# Collaberation- Looking for Musicians



## SerFox (Jul 3, 2008)

Alright I've been writing this afternoon and I've been hitting brick wall after brick wall, I have no current direciton or specific Genre, I write anythin, so I want some musicians to bounce off of.

I'm open to many suggestions but to give you an idea of what kind of style I'm currently enthusiastic about is things like Disturbed, Frost*, Rob Zombie And developing those kinds of rock genre into something fused together with dance, somehting you'd hear in a rock club.

I've already build quite a repetoire and am quite skilled in Guitar (7 years playing), Keyboard (13 years experience) and music production(9 years experience). What I lack is musicians and ideas. I'm mainly looking for drummers, bassists and vocalists, but I welcome other guitarists too, and keyboardists, if there are any who are interested.

I'd offer my current portfolio but FA is down, and I can't figur eout SundClick,howver hard I try.


----------



## mammagamma (Jul 3, 2008)

I'd volunteer, but I've only been playing guitar for a little over a year. (and I play metal, the kind you probably would not hear in a club lol)

What seems to be the problem with Soundclick? I upload things fairly easily.


----------



## SerFox (Jul 3, 2008)

I just can't figure it out. It doesn't work for me :/


----------



## Aden (Jul 3, 2008)

Stuff like this is making me regret getting such an involved job this summer. Sorry. :/


----------



## SerFox (Jul 3, 2008)

^^ Dont apologize I know how it is


----------



## Shade Koba (Jul 3, 2008)

I'd absolutely love to help ^-^

I'll admit I've only been actually dedicated to playing music for about 2 years. However I'm an extremely fast learner, I play almost every instrument fairly well (besides woodwinds and brass, still learning) and my preferred (and most skilled) instrument is Bass. I also sing, Tenor/Alto. I've taken Music Theory as well, and know the basic rules of part writing. I also work with various genres, and I find I'm best at making up bass lines and melodic solos.

However, there's one problem... ^_^;; .... I cant exactly send you recordings of my work... unless I can upload some videos to youtube XD I have no actual recording equipment :/ I mostly work with Finale Notepad, which wont let me publish anything I make >_<

However I can sure as hell write you up some stuff and send you Finale Notepad files XD


----------



## Occoris (Jul 3, 2008)

I'm a vocalist and currently learning to play the keyboard. 

http://www.esnips.com/doc/2987ef2c-...Difference-Between-I-Love-Yous-and-I-Love-You

only halfway decent ref i have at the moment, unfortunately.

biggest setback is probably lack of decent recording space ^_^; I've got loads of time .. and a puppy.

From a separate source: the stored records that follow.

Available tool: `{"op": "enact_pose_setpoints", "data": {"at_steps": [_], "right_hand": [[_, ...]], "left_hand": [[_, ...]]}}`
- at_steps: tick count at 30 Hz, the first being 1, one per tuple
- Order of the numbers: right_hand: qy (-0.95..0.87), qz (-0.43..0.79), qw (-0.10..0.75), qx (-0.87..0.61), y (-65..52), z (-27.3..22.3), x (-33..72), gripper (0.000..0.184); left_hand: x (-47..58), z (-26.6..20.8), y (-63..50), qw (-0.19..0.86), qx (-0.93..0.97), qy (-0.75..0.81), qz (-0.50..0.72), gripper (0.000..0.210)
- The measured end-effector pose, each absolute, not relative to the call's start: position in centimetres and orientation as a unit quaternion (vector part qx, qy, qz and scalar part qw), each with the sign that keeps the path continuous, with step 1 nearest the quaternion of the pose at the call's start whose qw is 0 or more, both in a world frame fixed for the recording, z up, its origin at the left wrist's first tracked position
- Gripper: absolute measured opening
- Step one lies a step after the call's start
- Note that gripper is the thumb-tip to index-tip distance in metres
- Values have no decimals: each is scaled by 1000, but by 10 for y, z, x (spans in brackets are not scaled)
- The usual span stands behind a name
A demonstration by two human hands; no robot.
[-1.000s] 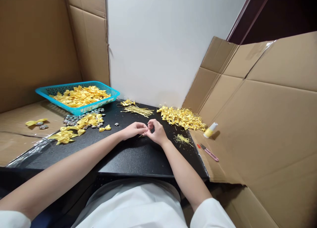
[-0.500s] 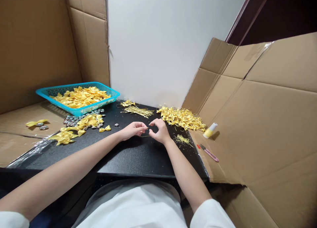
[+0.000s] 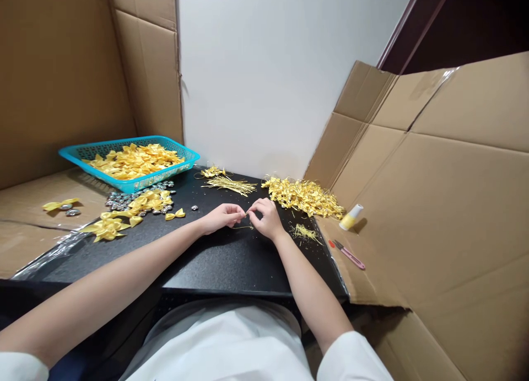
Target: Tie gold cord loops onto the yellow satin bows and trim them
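Over the black tabletop my left hand (image 3: 223, 218) is closed in a pinch on a thin gold cord (image 3: 239, 227), part of which curves below the fingers. My right hand (image 3: 268, 220) meets it fingertip to fingertip, thumb and forefinger pinched at the same small spot of the cord. What lies right between the fingertips is too small to make out. A single silver button-like piece (image 3: 194, 208) and a yellow ribbon bow (image 3: 175, 215) lie left of my left hand. Behind the hands is a bundle of gold cords (image 3: 231, 185).
A turquoise basket (image 3: 136, 186) of yellow bows stands at back left, silver pieces (image 3: 118, 200) before it. Finished-looking bows with cords form a heap (image 3: 306, 197) at back right. Cord scraps (image 3: 305, 232), a thread spool (image 3: 351, 218) and pink-handled snips (image 3: 350, 255) lie right. Cardboard walls (image 3: 463, 204) flank the table.
The right thumb and forefinger, apart half a second ago, have closed together at the left fingertips. The cord's loose end now shows below the hands.
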State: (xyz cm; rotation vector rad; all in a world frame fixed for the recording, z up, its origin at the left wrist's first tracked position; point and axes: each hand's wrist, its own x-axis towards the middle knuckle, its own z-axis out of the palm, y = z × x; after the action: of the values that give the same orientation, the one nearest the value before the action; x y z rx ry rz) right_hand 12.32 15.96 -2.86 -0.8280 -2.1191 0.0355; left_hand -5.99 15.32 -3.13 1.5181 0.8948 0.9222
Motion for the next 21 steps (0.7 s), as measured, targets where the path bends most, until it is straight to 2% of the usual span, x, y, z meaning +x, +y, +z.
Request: {"op": "enact_pose_setpoints", "data": {"at_steps": [9, 13, 18, 21], "right_hand": [[-837, 55, 415, -351, 160, -25, 127, 8], [-843, 77, 407, -342, 160, -27, 126, 23], [-857, 85, 383, -335, 165, -34, 123, 8], [-856, 82, 385, -335, 167, -36, 122, 7]], "left_hand": [[-60, -32, 154, 538, 640, 387, 389, 34], [-60, -31, 153, 546, 636, 382, 389, 33], [-62, -32, 154, 544, 644, 377, 385, 34], [-63, -33, 155, 539, 647, 379, 383, 35]]}}
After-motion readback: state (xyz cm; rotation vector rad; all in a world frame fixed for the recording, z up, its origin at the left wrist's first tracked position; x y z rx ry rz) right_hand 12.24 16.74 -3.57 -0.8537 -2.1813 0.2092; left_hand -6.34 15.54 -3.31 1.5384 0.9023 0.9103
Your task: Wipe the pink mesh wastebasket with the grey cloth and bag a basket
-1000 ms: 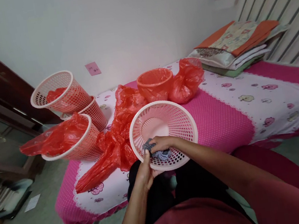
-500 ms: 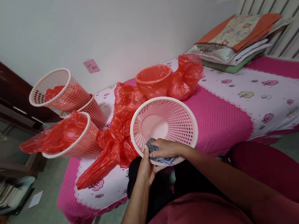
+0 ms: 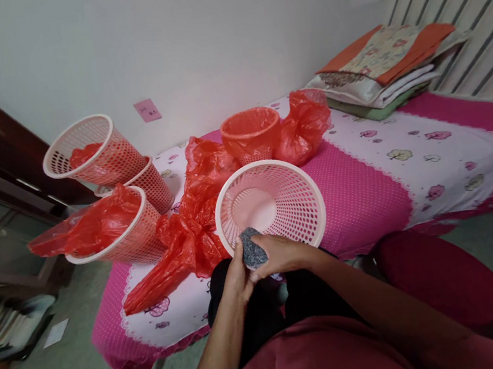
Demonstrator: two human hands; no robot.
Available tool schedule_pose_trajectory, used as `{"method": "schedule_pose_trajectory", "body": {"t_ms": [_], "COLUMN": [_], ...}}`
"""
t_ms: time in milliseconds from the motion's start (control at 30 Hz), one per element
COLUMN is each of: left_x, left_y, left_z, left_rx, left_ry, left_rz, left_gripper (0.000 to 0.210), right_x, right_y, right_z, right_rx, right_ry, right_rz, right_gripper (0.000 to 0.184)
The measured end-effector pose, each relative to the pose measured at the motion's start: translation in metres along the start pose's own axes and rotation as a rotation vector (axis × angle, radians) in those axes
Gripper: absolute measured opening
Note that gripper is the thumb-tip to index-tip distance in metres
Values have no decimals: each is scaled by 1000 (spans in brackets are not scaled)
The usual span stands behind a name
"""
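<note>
A pale pink perforated plastic basket (image 3: 301, 200) is tilted toward me over my lap, its open top facing up. My left hand (image 3: 241, 279) is closed at the near-left part of its rim, thumb pointing up. In my right hand (image 3: 283, 253) is a grey speckled cloth (image 3: 253, 248), bunched and pressed over the near rim right beside the left thumb. The fingers of my right hand are partly hidden behind the cloth and the rim. Crumpled red plastic bags (image 3: 193, 236) lie just left of the basket.
Several more baskets (image 3: 129, 153) with red bags stand on the left of the pink bed (image 3: 359, 185). A red-lined basket (image 3: 251, 131) sits behind mine. Folded bedding (image 3: 388, 71) is stacked at right, near a radiator (image 3: 459, 20). A dark red stool (image 3: 439, 278) is at my right.
My right hand has drawn the grey cloth from the basket's inner wall up onto the near rim. The left hand stays at the rim.
</note>
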State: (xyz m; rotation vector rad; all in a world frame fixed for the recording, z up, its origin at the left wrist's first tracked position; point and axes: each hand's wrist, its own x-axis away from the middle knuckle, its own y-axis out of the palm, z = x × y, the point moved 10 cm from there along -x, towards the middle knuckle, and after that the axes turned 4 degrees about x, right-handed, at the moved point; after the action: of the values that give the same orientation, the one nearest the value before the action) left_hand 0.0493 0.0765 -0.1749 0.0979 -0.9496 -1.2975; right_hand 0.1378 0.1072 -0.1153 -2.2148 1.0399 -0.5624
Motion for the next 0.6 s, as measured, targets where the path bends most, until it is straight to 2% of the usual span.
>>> {"method": "schedule_pose_trajectory", "body": {"t_ms": [67, 167, 267, 333, 400, 500, 533, 600], "left_x": [-2, -3, -3, -3, -3, -1, 0, 2], "left_y": [2, -1, -6, -9, -11, -14, -16, -18], "left_z": [2, -4, -8, -8, -6, -6, -6, -6], "left_rx": [28, 11, -3, 11, 30, 27, 11, -20], "left_ry": [9, -56, -91, -85, -65, -48, -44, -13], "left_rz": [-35, -53, -47, -39, -46, -29, -9, 26], "left_gripper": [52, 55, 55, 53, 48, 24, 15, 22], "right_x": [5, 13, 23, 30, 38, 49, 52, 57], "right_y": [-1, -3, -6, -6, -3, -5, -11, -28], "right_z": [0, 1, 1, -2, -3, 5, 12, 34], "right_rx": [-21, -90, -157, -237, -340, -553, -652, -851], "right_ry": [-26, -65, -115, -168, -197, -170, -141, -55], "right_rz": [46, 134, 186, 155, 70, 0, 35, 213], "right_gripper": [64, 65, 51, 38, 28, 26, 30, 37]}}
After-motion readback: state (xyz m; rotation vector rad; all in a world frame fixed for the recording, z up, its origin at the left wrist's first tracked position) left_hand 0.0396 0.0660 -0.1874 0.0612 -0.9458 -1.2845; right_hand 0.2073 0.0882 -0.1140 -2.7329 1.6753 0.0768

my range is rather low for a girl, but.. uh. yes.

Edit: By the end of summer i should have some better examples of my rock voice- I'm in a summer band program, and I don't know if the group will stay together after that >>


----------



## SerFox (Jul 4, 2008)

Shade Koba said:


> I'd absolutely love to help ^-^
> 
> I'll admit I've only been actually dedicated to playing music for about 2 years. However I'm an extremely fast learner, I play almost every instrument fairly well (besides woodwinds and brass, still learning) and my preferred (and most skilled) instrument is Bass. I also sing, Tenor/Alto. I've taken Music Theory as well, and know the basic rules of part writing. I also work with various genres, and I find I'm best at making up bass lines and melodic solos.
> 
> ...



Check out Denemo, an open source notation program.

As for recording gar, what do you have? You could easily plug your bass into your computer and record through that if you can get your paws on some free preamp software.



Don't expect summer rock bands ot keep together, by the end of the week you end up at each other throats, I've been there. College student bands for assessment gigs are worse xD


----------



## Occoris (Jul 4, 2008)

oh, I don't expect it to, but I suppose it happens relatively often through this program XD


----------



## Shade Koba (Jul 4, 2008)

Well the problem is that you cant just plug an instrument into the computer :/ You need some midi equipment to amplify the sound enough for the computer to hear it. However, I'm looking into getting an adapter to make the big sticky on the cord to a small sticky to plug into the microphone and record 

As for equipment, All I gots is...

A 20 year old custom electric guitar my dad made back in teh day (which ppl at Guitar Center gape at when they see it cuz it's so awesome )
A Blue 4-string Ibanez GSR200 Bass
A Yamaha Keyboard
Two really really old microphones,
A wireless thingy for wireless guitaring, etc from teh amp
An Alto Saxaphone which the brand name escapes me ^_^;;
Two C Harmonicas
A Singing Voice that reaches from Tenor to some Soprano notes
A trained ear
A pair of drumsticks
A tiny little African Drum
Finale Notepad on a Windows Vista Desktop Computer

And yeah, that's it :/ It's not that good of stuff, but meh. Plus the Sax is just a rental  I also have a tiny little amp for both my guitars, but the one for my dad's guitar is messed up cuz I got it from a pawn shop XD


----------



## SerFox (Jul 5, 2008)

Sorry guys but for now I can't do this. My laptop fried itself last night and I cannot do any recording until it's fixed.

Sorry.


----------



## Shade Koba (Jul 8, 2008)

Damn :/ that sucks XD

Well I might be getting a Midi box for to go from my instruments to my comp soon!


----------